**Exercise description:** Pull each line containing "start" out of the data and copy it.

**Data block:**
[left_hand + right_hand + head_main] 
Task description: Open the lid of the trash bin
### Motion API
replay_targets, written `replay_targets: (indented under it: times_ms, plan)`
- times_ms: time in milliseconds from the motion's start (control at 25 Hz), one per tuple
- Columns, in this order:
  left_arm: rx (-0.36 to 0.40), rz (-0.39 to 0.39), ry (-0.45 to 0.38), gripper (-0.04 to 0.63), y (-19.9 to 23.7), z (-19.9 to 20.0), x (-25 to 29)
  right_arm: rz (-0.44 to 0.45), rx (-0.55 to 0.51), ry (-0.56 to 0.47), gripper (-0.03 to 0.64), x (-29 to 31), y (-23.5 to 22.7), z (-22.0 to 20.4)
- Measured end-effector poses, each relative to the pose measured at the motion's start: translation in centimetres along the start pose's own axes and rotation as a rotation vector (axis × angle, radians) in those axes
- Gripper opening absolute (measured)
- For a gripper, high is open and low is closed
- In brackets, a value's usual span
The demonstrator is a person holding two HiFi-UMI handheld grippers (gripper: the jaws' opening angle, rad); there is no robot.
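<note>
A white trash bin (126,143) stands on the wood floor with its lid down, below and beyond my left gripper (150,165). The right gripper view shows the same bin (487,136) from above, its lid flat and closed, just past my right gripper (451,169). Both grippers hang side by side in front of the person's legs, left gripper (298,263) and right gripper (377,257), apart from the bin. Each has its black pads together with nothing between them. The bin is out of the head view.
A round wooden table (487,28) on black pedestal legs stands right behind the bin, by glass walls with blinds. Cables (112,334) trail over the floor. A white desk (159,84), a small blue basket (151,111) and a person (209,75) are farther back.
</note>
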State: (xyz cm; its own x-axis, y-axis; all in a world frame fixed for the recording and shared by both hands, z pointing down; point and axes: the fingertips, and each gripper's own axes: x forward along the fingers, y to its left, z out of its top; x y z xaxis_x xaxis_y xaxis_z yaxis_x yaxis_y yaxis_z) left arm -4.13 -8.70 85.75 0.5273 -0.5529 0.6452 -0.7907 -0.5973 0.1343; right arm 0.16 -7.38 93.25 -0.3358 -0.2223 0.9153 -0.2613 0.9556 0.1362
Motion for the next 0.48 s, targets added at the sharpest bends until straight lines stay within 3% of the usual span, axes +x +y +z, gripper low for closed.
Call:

**Result of the task:**
- times_ms: time in milliseconds from the motion's start (control at 25 Hz), one per tuple
- Measured end-effector poses, each relative to the pose measured at the motion's start: translation in centimetres along the start pose's own axes and rotation as a rotation vector (axis × angle, radians) in those axes

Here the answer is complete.